Segment Start: SOURCE MATERIAL

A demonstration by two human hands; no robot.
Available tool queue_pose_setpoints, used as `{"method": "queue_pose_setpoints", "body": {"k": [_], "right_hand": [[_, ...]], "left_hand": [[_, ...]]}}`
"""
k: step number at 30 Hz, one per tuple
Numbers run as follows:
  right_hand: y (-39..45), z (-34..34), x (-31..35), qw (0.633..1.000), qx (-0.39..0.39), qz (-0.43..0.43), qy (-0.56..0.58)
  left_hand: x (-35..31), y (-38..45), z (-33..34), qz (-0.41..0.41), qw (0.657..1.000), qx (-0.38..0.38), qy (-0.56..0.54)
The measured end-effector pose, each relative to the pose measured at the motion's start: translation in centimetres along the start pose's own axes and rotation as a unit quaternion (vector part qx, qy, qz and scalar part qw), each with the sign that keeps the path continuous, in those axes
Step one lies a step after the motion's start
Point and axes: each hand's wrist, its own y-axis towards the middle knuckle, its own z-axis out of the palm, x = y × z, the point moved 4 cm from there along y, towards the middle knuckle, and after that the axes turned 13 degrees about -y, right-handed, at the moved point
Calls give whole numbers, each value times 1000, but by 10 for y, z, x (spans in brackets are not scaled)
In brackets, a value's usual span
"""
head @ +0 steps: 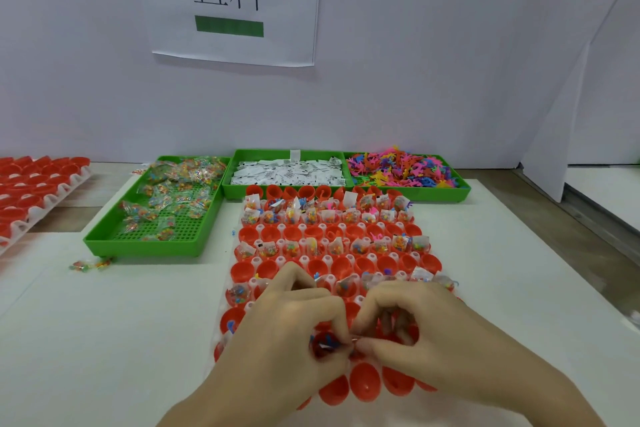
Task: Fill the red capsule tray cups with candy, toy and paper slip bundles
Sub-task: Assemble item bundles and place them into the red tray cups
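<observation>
Together, both hands met over the near rows of the red capsule tray of round plastic cups (332,253), fingers curled. The left hand (294,333) pinched a small bundle with a blue toy piece and white paper slip (327,345) in its grip, and the right hand (415,329) pinched the same bundle from the other side, thumb and forefinger tips touching it. Beneath the wrists the nearest cups lay partly hidden; several at the near edge showed bare red.

Farther up the tray, filled rows alternated with bare rows, bundles standing upright in the cups. The tray's far edge sat just beside two green plastic bins: one of white paper slips (287,172), one of bright rubbery toys (401,168). A third perforated green tray of clear candy packets (166,204) lay to the left, close to the capsule tray's left edge, with one loose candy packet (90,265) on the white worktop (104,322) in front of it. Open worktop stretched left and right of the hands. Another tray of red cups (31,191) lay at the far left edge.
</observation>
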Motion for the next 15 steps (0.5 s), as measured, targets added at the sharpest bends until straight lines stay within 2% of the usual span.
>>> {"method": "queue_pose_setpoints", "body": {"k": [3, 8, 12, 15], "right_hand": [[0, -3, -1, 1000, -2, 2, 3], [4, 4, -4, 998, -43, 18, -47], [4, 0, -9, 998, -49, 24, -39], [2, -5, -10, 998, -60, 14, 5]], "left_hand": [[-4, 0, -1, 21, 998, 12, 55], [-6, 3, 3, 94, 993, 53, 55], [-8, 2, 1, 74, 994, 70, 37], [-6, 4, -10, 38, 995, 86, -26]]}}
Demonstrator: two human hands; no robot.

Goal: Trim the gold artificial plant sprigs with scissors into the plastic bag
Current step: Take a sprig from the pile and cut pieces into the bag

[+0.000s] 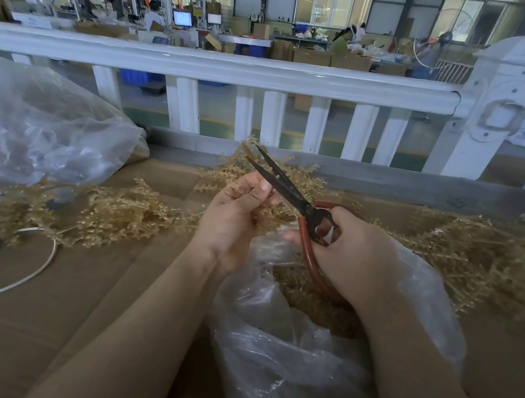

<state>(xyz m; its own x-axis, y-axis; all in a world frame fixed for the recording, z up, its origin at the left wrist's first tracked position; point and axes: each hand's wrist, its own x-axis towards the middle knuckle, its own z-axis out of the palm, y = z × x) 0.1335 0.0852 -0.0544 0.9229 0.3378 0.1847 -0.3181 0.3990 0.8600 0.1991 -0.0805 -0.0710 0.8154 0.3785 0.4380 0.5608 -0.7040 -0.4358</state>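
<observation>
Here, in the head view, the left hand (pixel 235 218) pinched a gold sprig (pixel 255 194) between thumb and curled fingers, holding it up over the mouth of the plastic bag (pixel 285 350). The right hand (pixel 356 256) gripped the red loop handles of the scissors (pixel 288 192), fingers curled through and round them. The dark blades stood slightly parted and ran up and away to the left, their long axis slanting from the right hand across the left hand's fingertips, with the tips past the sprig and toward the white railing (pixel 217 67). The held sprig lay just left of the blades, close to the pivot end and not plainly between them; whether steel touched plastic could not be told. The coming cut looked to turn on this: the stem had to sit across the blade line, and the left hand was the nearer one to shift it there.

The bag lay open directly beneath both hands, with gold trimmings already in it. Loose sprigs were heaped on the cardboard-covered table (pixel 96 277) to the left (pixel 114 213), behind the hands and to the right (pixel 478 258). A second clear bag (pixel 37 138) sat at the far left, and a white cord (pixel 37 270) curved near it.
</observation>
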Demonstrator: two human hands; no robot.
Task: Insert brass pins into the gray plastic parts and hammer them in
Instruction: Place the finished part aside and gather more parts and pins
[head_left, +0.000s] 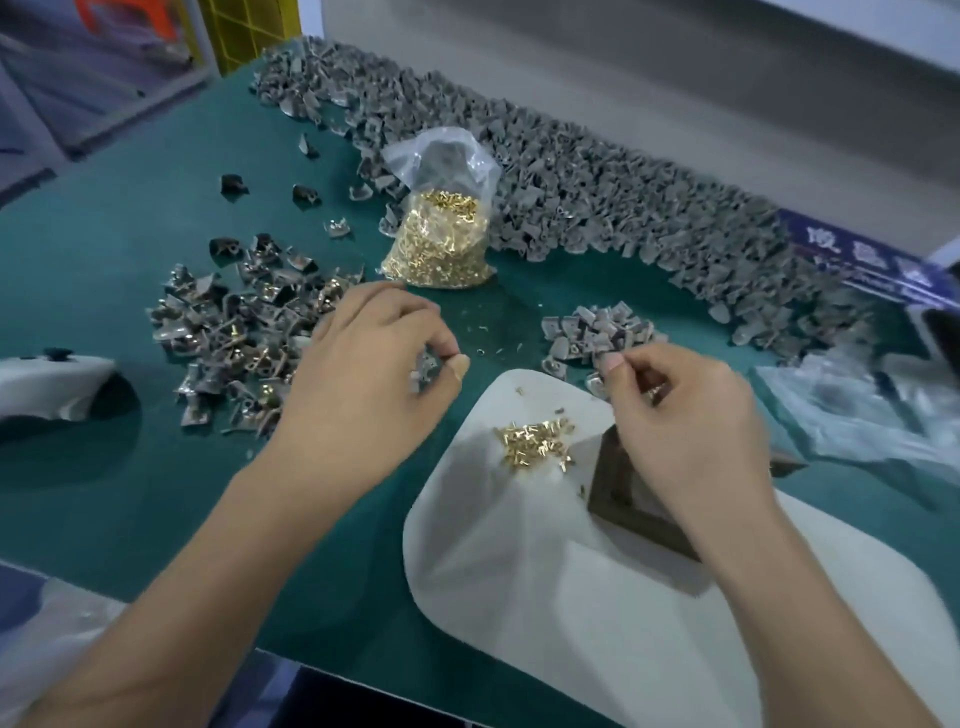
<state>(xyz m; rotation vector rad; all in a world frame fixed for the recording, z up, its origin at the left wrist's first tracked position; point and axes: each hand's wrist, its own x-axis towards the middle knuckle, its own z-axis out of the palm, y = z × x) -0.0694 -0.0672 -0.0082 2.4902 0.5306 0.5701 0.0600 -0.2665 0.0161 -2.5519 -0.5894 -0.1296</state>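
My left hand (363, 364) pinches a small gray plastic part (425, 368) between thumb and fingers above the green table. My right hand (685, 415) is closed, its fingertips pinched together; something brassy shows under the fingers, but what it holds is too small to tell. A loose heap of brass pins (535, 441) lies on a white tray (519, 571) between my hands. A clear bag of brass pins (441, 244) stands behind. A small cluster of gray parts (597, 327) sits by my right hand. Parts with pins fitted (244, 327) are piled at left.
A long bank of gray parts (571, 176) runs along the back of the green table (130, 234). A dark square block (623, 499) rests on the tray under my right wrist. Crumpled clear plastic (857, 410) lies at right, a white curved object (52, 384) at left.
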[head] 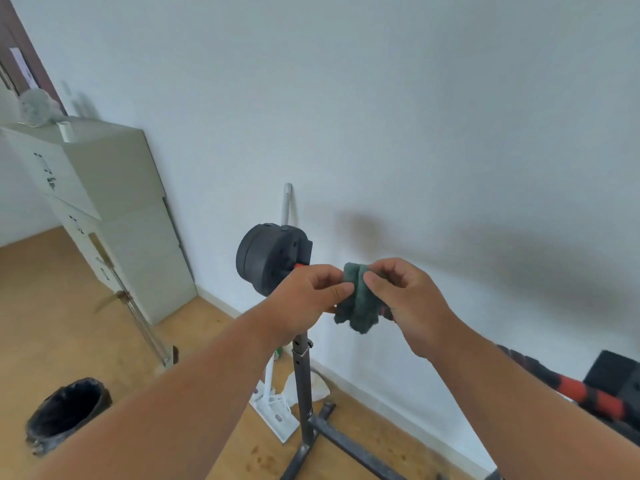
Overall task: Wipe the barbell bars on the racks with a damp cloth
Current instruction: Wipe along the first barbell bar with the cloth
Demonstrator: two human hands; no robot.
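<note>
A dark green fuzzy cloth (358, 303) is draped over the barbell bar near its left end. My left hand (308, 292) pinches the cloth's left side and my right hand (401, 292) pinches its right side. The bar (581, 393), black with red bands, runs from the black weight plates (268, 258) down to the lower right, mostly hidden behind my hands and right forearm. A grey rack upright (301, 368) stands under the bar just below my left hand.
The rack's base bars (349, 445) lie on the wooden floor. A white stand (273, 407) leans by the wall behind the rack. A black bin (69, 410) stands at lower left. A white cabinet (114, 209) stands against the wall at left.
</note>
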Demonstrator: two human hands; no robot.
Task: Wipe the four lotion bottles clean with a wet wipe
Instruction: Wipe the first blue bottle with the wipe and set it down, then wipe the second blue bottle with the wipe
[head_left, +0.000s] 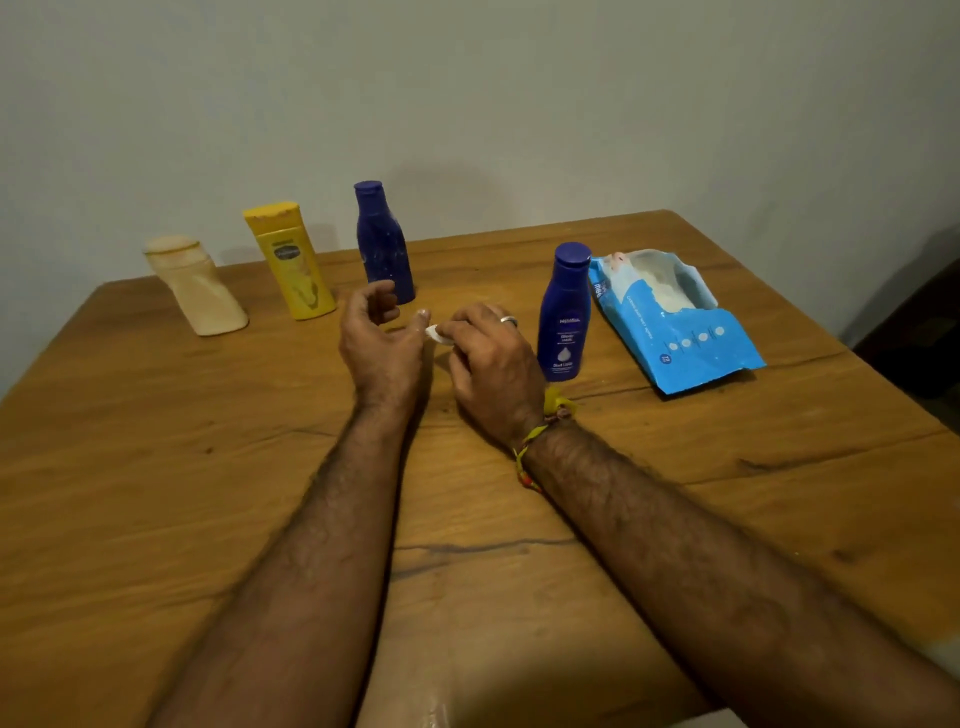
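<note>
- Four lotion bottles stand upright on the wooden tabletop (208, 509), none of them touched by a hand.
- Three stand in a row near the far left edge: a cream bottle (200, 288), a yellow bottle (293, 262) just beside it, and a dark blue bottle (383, 244) to the right of that.
- The fourth, a second dark blue bottle (563, 317) with a printed label, stands apart to the right, just beside the wipes pack.
- One blue wipes pack (675, 325) lies flat at the right, its top torn open and white wipes showing inside.
- One small white wet wipe (435, 335), mostly hidden, sits between the two hands above the middle of the tabletop.
- The right hand (493, 364) has its fingers curled and pinches the wipe; it bears one ring and a yellow thread band at the wrist.
- The left hand (379, 338) meets the wipe with its thumb tip, the other fingers loosely curled; whether it truly grips the wipe I cannot tell.
</note>
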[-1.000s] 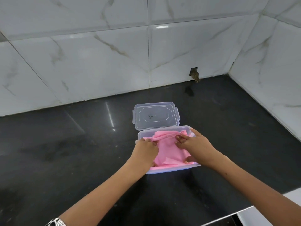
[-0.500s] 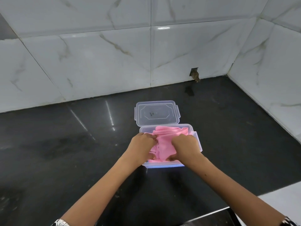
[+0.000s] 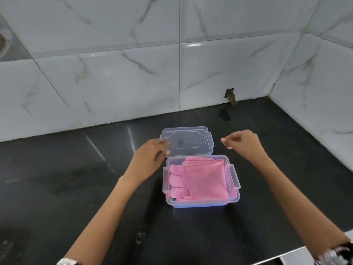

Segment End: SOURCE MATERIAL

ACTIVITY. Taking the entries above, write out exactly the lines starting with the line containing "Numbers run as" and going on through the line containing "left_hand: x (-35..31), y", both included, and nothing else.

TASK OUTPUT.
Numbers run as follows:
  right_hand: y (-39..45), z (-34..34), x (-31..35), qw (0.633..1.000), qx (-0.39..0.39), qz (-0.43..0.43), qy (-0.56..0.58)
  left_hand: x (-35..31), y (-38..45), z (-33..34), qz (-0.41..0.41), qw (0.657..1.000), qx (-0.38..0.38), qy (-0.56..0.54)

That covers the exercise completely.